Below are the entries; give again exactly the lines from the one mentioning "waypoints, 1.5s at" through the one mentioning "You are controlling", inclusive.

▶ _Listed entries_:

================================

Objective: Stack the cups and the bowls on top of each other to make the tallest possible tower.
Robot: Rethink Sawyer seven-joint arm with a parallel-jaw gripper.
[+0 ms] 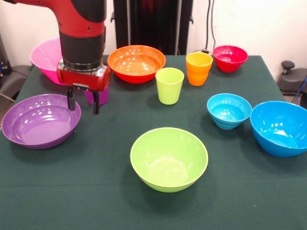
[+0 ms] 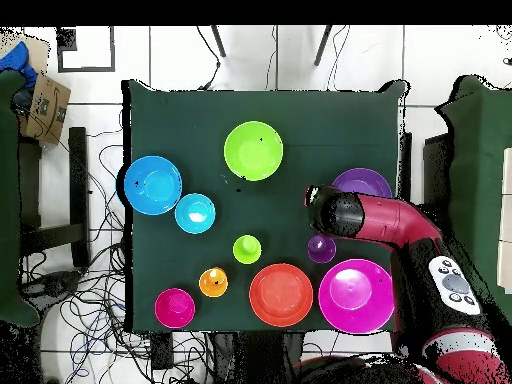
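Note:
My gripper [image 1: 83,103] hangs open and empty just above the table, by the right rim of the shallow purple bowl [image 1: 41,120]. The purple cup [image 1: 102,96] stands just behind it, mostly hidden by the wrist. In the overhead view the gripper [image 2: 316,205] is between the purple bowl [image 2: 366,181] and the purple cup [image 2: 321,249]. The lime cup [image 1: 170,85] and orange cup [image 1: 199,68] stand upright mid-table. The lime bowl [image 1: 169,158] is at the front. Nothing is stacked.
The big pink bowl [image 1: 44,58] and orange bowl [image 1: 136,63] are at the back, with the small red bowl [image 1: 230,58] at the back right. The small light blue bowl [image 1: 229,110] and big blue bowl [image 1: 280,127] sit at the right edge.

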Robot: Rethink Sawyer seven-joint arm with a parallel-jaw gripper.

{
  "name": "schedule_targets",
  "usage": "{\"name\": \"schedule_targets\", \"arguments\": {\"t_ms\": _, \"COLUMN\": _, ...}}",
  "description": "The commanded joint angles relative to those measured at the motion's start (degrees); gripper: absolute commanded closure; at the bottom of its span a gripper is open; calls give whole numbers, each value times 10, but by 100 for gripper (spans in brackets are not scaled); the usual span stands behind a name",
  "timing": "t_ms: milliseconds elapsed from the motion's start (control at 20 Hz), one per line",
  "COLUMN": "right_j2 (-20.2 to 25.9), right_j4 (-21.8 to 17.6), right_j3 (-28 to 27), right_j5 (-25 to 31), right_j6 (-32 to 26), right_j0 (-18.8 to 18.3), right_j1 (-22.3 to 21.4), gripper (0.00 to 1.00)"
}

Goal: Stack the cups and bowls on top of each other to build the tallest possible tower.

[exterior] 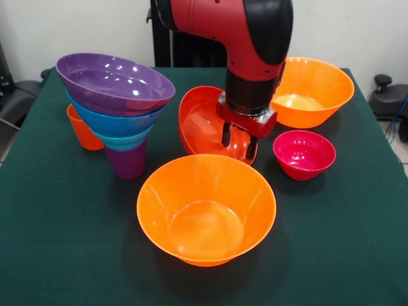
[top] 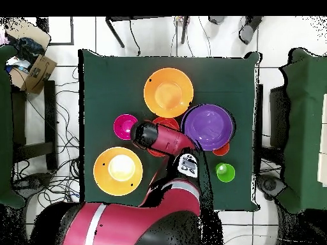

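Observation:
The tower stands at the left of the front view: a purple tumbler [exterior: 127,162] with a teal bowl [exterior: 125,141], a blue bowl [exterior: 118,122] and a large purple bowl [exterior: 115,83] nested above it. From above only the purple bowl [top: 207,126] of it shows. My gripper [exterior: 239,143] is shut on the near rim of the red-orange bowl [exterior: 203,121], which tilts steeply with its opening toward the camera. A large orange bowl [exterior: 206,207] sits in front of it. The orange cup [exterior: 83,131] stands behind the tower. The green cup [top: 224,172] shows only from above.
A second large orange bowl [exterior: 312,89] sits at the back right and a small magenta bowl [exterior: 304,153] sits right of my gripper. All stand on the green cloth table [exterior: 51,242]. My arm [top: 163,137] hides the gripper from above.

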Motion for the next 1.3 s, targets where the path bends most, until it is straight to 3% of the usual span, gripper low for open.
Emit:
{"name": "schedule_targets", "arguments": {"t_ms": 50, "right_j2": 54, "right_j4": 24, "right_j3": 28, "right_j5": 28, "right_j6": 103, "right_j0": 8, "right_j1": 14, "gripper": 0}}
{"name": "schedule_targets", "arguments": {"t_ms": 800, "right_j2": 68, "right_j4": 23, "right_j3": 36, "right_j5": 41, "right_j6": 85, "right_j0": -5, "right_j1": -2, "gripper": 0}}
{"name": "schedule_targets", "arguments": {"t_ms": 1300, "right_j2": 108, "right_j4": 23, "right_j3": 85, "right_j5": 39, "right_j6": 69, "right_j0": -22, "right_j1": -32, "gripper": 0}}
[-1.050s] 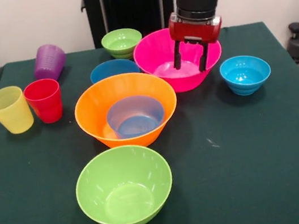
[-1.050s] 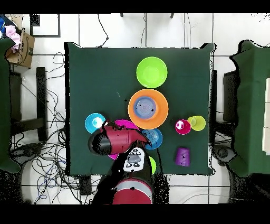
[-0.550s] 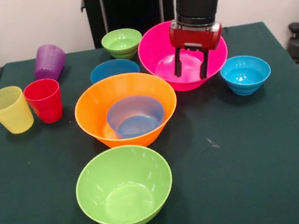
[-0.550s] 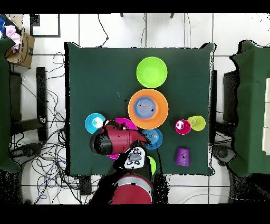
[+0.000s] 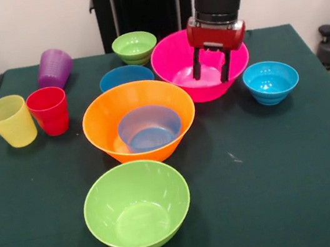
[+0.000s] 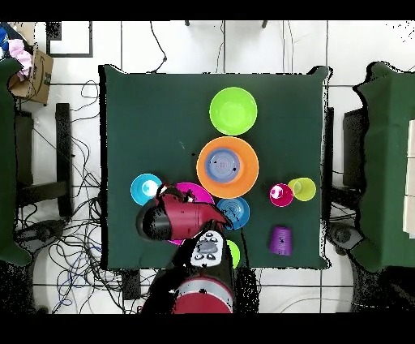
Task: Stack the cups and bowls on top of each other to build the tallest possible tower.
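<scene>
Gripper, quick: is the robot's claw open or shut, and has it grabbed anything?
Gripper: open, its two fingers apart over the pink bowl, holding nothing.

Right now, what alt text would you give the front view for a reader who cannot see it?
A red and black robot gripper hangs open over the big pink bowl on a dark green table. In front sit an orange bowl holding a small blue bowl and a large green bowl. Yellow, red and purple cups stand at left.
</scene>
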`<state>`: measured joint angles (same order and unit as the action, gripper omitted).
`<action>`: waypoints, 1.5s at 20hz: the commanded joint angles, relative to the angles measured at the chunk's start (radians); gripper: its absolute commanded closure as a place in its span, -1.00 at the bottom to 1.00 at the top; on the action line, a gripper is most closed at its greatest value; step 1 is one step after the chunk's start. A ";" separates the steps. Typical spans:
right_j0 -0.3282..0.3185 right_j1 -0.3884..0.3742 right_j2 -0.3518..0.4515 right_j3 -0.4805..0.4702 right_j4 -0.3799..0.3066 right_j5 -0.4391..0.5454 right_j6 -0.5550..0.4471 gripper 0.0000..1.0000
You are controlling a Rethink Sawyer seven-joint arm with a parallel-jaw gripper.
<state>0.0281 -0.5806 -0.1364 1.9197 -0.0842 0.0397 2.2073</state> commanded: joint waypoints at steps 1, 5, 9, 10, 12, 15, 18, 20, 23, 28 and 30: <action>0.018 -0.209 0.045 0.139 0.050 0.183 0.134 -1.00; -0.013 -0.261 0.057 0.159 0.044 0.223 0.103 -1.00; -0.032 -0.301 0.069 0.166 0.044 0.261 0.087 -1.00; -0.035 -0.306 0.073 0.167 0.046 0.264 0.088 -1.00; -0.036 -0.305 0.074 0.162 0.049 0.255 0.095 -1.00; -0.023 -0.265 0.061 0.123 0.048 0.221 0.113 -1.00; 0.001 -0.213 0.050 0.077 0.058 0.197 0.132 -1.00; 0.018 -0.189 0.041 0.058 0.067 0.184 0.144 -1.00; 0.036 -0.166 0.034 0.039 0.079 0.177 0.154 -1.00; 0.058 -0.121 0.029 0.023 0.096 0.138 0.163 -1.00; 0.059 -0.102 0.026 0.025 0.098 0.112 0.161 -1.00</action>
<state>0.0666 -0.7871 -0.1409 1.9965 -0.0235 0.1910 2.2073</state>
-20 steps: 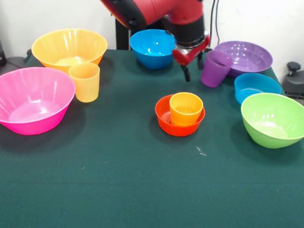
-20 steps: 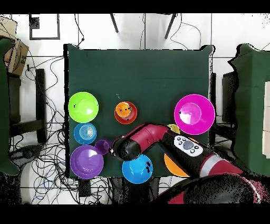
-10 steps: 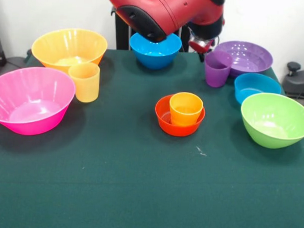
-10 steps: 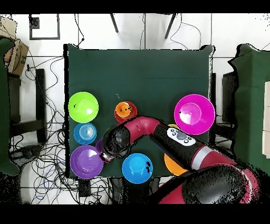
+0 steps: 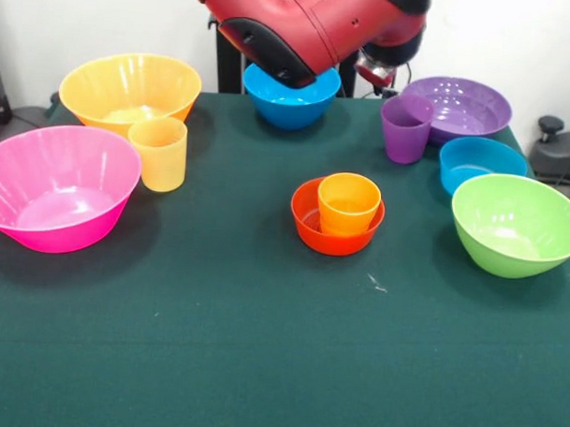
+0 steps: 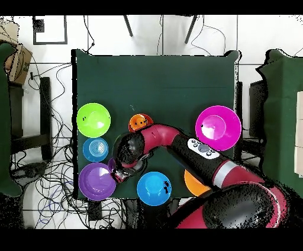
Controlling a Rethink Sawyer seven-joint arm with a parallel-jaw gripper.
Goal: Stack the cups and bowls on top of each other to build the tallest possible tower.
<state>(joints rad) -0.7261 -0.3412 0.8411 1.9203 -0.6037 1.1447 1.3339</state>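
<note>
While the pincer (image 5: 382,74) hangs just above the purple cup (image 5: 406,128), its state cannot be told. From the worktop (image 5: 262,344) centre, that cup sits at two o'clock; the tower (image 5: 338,213) stands near the middle.

We see front view evenly bright, light from above. Soft shadows under pink bowl (image 5: 56,187) and lime bowl (image 5: 517,224) on table (image 5: 215,342). Pale glare streaks on glossy bowl walls; sheen on arm (image 5: 310,27). We find focus crisp across table. Overhead view bright too, floor washed white.
</note>
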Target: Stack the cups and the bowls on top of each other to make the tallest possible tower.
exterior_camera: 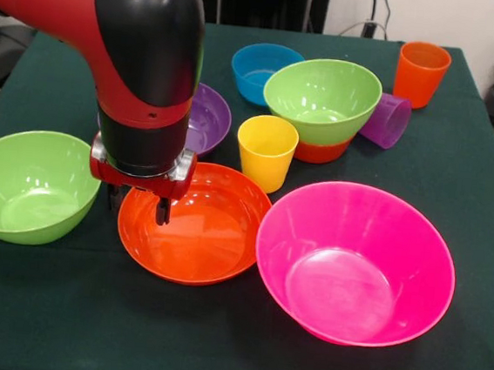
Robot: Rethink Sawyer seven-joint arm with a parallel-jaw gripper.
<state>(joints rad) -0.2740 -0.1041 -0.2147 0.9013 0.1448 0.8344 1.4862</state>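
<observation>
Bowls and cups lie spread over the dark green cloth-covered table. Nearest the camera on the right stands the huge glossy pink plastic bowl, upright and empty. Just beside it on the left sits the large glossy orange plastic bowl, their rims close or touching. At the left edge rests a green plastic bowl, apart from the orange one.

The red and black arm comes down from the upper left, and its end effector hangs at the left rim of the large orange bowl — the two dark fingers appear parted, one outside the rim and one over it, with nothing clearly pinched between them.

Behind, a smooth yellow plastic tumbler stands upright between the orange bowl and a second green bowl, which is nested in a small orange bowl — only that one's lower part shows. A purple bowl is partly hidden behind the arm. A small blue bowl sits farther back. A purple tumbler lies on its side touching the green bowl, and an orange tumbler stands upright near the far right corner.
</observation>
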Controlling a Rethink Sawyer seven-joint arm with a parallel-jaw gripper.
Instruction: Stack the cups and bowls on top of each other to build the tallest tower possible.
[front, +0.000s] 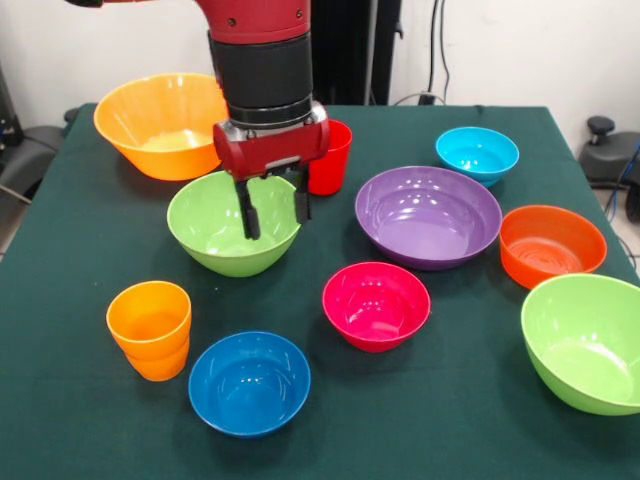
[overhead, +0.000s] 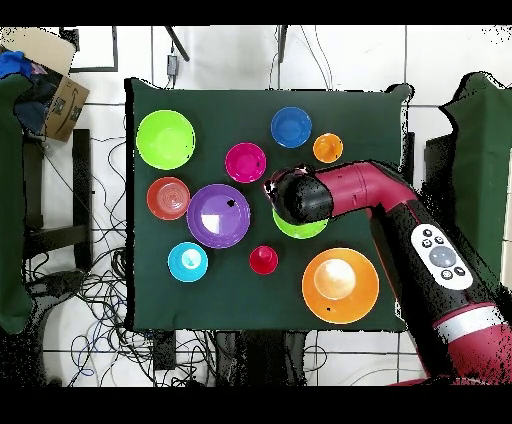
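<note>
Nine separate pieces are sitting on the green table (front: 420, 400), nothing stacked, going left to right in the front view. We are seeing the large yellow-orange bowl (front: 160, 125) at far left, the orange cup (front: 150, 328) near the front left. Next the lime green bowl (front: 225, 225) and the dark blue bowl (front: 249, 382) in front of it. The gripper (front: 272, 210) is hanging over that lime bowl's right rim, fingers parted, gripping nothing. The red cup (front: 335, 155) is standing just behind it, upright. Then the pink bowl (front: 376, 304), the purple bowl (front: 428, 215), the light blue bowl (front: 477, 153), the orange bowl (front: 552, 244), and the second lime green bowl (front: 585, 342) at far right.
</note>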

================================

▶ _Result of this exercise_:
`<action>`: waypoints, 1.5s at 20hz: the commanded joint angles, relative to the angles measured at the chunk's start (radians); gripper: its absolute commanded closure as a place in its span, -1.00 at the bottom to 1.00 at the top; on the action line, a gripper is most closed at its greatest value; step 1 is one step after the chunk's start. A ";" separates the steps. Typical spans:
right_j0 -0.3282..0.3185 right_j1 -0.3884..0.3742 right_j2 -0.3518..0.4515 right_j3 -0.4805..0.4702 right_j4 -0.3799..0.3066 right_j5 -0.4391..0.5454 right_j6 -0.5550..0.4471 gripper 0.0000..1.0000
You are controlling a Rethink Sawyer seven-joint arm with a parallel-jaw gripper.

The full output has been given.